• **About this exercise**
Starting with the line that contains "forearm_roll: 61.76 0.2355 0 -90" and stopping after the line that contains "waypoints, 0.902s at", copy the entries below exactly. Include nothing else.

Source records

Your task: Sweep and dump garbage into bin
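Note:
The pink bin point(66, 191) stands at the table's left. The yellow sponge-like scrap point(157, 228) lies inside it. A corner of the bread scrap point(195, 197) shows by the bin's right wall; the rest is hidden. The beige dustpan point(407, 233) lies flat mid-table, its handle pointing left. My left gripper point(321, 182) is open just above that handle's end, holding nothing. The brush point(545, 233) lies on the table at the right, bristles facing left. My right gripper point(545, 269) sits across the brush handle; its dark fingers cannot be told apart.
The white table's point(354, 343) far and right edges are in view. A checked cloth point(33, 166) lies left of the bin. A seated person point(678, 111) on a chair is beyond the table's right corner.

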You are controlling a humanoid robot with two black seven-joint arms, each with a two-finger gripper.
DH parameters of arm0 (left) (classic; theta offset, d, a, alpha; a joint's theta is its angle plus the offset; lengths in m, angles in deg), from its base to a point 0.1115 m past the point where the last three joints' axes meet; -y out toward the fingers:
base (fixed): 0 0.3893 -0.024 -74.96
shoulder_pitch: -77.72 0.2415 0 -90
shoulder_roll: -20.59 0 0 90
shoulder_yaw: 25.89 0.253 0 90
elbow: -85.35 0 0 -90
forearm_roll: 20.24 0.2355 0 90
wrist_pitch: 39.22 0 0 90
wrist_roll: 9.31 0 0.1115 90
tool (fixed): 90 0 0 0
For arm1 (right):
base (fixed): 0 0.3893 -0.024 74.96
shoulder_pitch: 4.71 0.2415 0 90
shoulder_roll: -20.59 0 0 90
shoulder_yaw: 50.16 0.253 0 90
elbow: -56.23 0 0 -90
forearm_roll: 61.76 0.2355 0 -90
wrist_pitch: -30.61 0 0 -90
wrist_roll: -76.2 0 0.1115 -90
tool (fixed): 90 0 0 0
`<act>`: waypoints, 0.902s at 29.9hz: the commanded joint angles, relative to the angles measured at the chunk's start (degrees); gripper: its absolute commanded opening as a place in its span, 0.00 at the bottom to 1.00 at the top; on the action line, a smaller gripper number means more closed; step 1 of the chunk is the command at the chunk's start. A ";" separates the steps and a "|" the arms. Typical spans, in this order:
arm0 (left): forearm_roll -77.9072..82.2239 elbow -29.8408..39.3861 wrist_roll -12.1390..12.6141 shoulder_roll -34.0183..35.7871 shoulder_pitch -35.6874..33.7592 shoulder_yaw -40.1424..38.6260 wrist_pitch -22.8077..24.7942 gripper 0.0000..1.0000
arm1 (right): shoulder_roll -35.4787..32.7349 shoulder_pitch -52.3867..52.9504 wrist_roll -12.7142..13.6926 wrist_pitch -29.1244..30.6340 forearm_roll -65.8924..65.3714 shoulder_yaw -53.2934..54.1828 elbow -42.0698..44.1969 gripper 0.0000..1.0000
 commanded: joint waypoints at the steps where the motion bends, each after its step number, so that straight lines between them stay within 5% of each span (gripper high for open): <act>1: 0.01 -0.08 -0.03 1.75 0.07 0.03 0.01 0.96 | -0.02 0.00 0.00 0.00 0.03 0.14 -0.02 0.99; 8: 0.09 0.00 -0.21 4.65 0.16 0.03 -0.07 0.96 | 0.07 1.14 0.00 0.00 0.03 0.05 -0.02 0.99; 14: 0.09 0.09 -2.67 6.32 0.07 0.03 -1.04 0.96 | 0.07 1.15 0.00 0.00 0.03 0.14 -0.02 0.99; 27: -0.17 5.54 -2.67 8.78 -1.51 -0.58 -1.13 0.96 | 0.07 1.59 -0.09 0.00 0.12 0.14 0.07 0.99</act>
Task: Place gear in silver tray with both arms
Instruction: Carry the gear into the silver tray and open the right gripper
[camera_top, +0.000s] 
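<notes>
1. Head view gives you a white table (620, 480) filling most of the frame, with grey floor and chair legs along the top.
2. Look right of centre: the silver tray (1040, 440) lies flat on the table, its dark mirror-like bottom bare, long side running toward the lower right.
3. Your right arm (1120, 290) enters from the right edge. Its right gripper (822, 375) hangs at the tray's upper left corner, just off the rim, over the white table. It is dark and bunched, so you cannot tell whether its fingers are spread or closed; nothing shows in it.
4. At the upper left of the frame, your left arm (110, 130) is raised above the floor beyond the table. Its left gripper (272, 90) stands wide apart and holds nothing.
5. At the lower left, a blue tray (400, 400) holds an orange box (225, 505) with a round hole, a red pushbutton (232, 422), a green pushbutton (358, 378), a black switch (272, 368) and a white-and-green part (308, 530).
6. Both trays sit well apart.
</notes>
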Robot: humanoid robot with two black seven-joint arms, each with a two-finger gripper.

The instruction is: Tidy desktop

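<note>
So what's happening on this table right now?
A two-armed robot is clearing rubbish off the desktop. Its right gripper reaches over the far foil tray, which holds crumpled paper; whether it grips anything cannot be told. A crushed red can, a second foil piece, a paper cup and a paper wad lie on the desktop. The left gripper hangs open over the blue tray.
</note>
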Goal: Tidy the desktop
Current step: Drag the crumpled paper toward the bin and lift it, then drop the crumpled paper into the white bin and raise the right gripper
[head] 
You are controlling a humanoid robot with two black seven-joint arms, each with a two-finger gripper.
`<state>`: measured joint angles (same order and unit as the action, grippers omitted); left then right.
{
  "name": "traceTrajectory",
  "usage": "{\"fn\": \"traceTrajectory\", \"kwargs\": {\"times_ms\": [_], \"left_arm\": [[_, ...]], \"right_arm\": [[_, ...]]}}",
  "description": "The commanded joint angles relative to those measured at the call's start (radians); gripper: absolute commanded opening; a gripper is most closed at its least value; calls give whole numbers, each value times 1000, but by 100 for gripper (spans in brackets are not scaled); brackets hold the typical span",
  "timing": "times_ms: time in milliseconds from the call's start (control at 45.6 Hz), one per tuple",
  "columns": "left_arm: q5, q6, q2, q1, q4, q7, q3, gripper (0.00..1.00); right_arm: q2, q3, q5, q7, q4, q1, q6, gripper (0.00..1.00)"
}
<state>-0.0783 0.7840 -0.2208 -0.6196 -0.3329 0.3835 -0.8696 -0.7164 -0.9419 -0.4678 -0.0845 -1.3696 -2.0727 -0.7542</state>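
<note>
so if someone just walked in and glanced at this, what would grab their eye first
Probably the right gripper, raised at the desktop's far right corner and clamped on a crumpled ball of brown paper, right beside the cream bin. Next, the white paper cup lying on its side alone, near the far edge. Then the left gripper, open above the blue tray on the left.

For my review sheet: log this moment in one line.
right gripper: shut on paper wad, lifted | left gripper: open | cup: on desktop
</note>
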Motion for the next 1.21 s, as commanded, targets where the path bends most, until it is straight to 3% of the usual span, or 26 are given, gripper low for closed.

• **Answer section**
forearm_roll: 61.76 0.2355 0 -90
wrist_pitch: -30.61 0 0 -90
wrist_roll: -76.2 0 0.1115 -90
tool (fixed): 90 0 0 0
`<act>`: waypoints, 0.902s at 29.9hz: the commanded joint angles, relative to the angles measured at the chunk's start (degrees); gripper: its absolute commanded opening as a place in its span, 0.00 at the bottom to 1.00 at the top; on the action line, a smaller gripper number means more closed; step 1 of the chunk is the command at the chunk's start. A ";" separates the steps and a "|" the arms. Typical spans, in this order:

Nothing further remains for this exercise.